1. Type Constructor: \cfrac{\tau'<:\tau\ \ \ \ \ \sigma'<:\sigma}{\tau\rightarrow\sigma <: \tau'\rightarrow\sigma'}

#### Extensions for STLC

A record type r can be considered as a subtype of record type r' iff for all label k:\tau\in r, we have k:\tau\in r' or k:\tau'\in r' such that \tau<:\tau'.
Since order of the labels in a record doesn't matter, we have three supplementary rules for the records in \lambda_{\rightarrow}

1. Narrowing: \lbrace l_i:\tau_i \stackrel{1\leqslant i\leqslant n+k}{} \rbrace<:\lbrace l_i:\tau_i \stackrel{1\leqslant i\leqslant n}{} \rbrace
2. Subtyping on Depth: \cfrac{\forall i.\tau_i<:\sigma_i}{\lbrace l_i:\tau_i\stackrel{1\leqslant i\leqslant n}{}\rbrace<:\lbrace l_i:\sigma_i \stackrel{1\leqslant i\leqslant n}{} \rbrace}
3. Subtyping on Permutation: \cfrac{\lbrace l_i:\tau_i \stackrel{1\leqslant i\leqslant n}{}\rbrace\text{ is a permutation of } \lbrace k_i:\sigma_i \stackrel{1\leqslant i\leqslant n}{}\rbrace }{\lbrace l_i:\tau_i \stackrel{1\leqslant i\leqslant n}{}\rbrace<:\lbrace k_i:\sigma_i \stackrel{1\leqslant i\leqslant n}{}\rbrace}

### Inversion Lemma of the Subtyping Relation (Extended with Record)

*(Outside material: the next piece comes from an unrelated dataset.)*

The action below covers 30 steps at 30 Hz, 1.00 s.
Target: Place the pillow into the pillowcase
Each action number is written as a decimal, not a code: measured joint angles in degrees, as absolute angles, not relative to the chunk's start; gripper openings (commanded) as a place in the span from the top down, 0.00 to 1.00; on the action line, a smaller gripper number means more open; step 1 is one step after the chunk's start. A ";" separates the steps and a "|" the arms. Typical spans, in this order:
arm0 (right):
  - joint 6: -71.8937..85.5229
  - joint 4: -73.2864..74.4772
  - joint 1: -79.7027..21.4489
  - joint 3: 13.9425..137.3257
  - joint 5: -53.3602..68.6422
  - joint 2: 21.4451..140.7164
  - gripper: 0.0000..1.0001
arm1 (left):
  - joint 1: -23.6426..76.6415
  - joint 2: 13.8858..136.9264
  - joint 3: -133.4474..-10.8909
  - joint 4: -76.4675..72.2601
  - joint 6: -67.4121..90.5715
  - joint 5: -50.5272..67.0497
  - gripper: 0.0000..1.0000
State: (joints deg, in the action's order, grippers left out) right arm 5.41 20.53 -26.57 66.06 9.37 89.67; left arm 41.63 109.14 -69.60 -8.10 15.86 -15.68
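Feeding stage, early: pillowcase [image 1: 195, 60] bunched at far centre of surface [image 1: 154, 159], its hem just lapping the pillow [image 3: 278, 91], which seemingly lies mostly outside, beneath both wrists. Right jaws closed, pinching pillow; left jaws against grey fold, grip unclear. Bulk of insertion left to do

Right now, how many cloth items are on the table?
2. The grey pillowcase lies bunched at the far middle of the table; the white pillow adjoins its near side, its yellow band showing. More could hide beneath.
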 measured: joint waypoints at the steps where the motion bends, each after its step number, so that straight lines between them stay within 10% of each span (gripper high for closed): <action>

1. If \tau<:\sigma_1\rightarrow\sigma_2, then \tau:\tau_1\rightarrow\tau_2 for some \sigma_1<:\tau_1 and \tau_2 <: \sigma_2
2. If \tau<:\lbrace l_i:\tau_i \stackrel{1\leqslant i\leqslant n}{} \rbrace, then \tau:\lbrace k_j:\sigma_j \stackrel{1\leqslant j\leqslant m}{} \rbrace such that \lbrace l_i \stackrel{1\leqslant i\leqslant n}{} \rbrace \subseteq \lbrace k_j \stackrel{1\leqslant j\leqslant m}{} \rbrace, and \sigma_j<:\tau_i for each l_i=k_j

## Top and Bottom Types

Top type is the super type of all type:

1. Top Type: \tau<:\top

Bottom type is the subtype of all type:

1. Bottom Type \bot<:\tau

Bottom type has no canonical form, there is no value with type \bot, since if it is, then we can derive terms like v:\top\rightarrow\top from v:\bot and the subsumption rule, but canonical lemma tells us if a value is of type \tau_1\rightarrow\tau_1, then it has to be the abstraction expression, which leads to the contradition.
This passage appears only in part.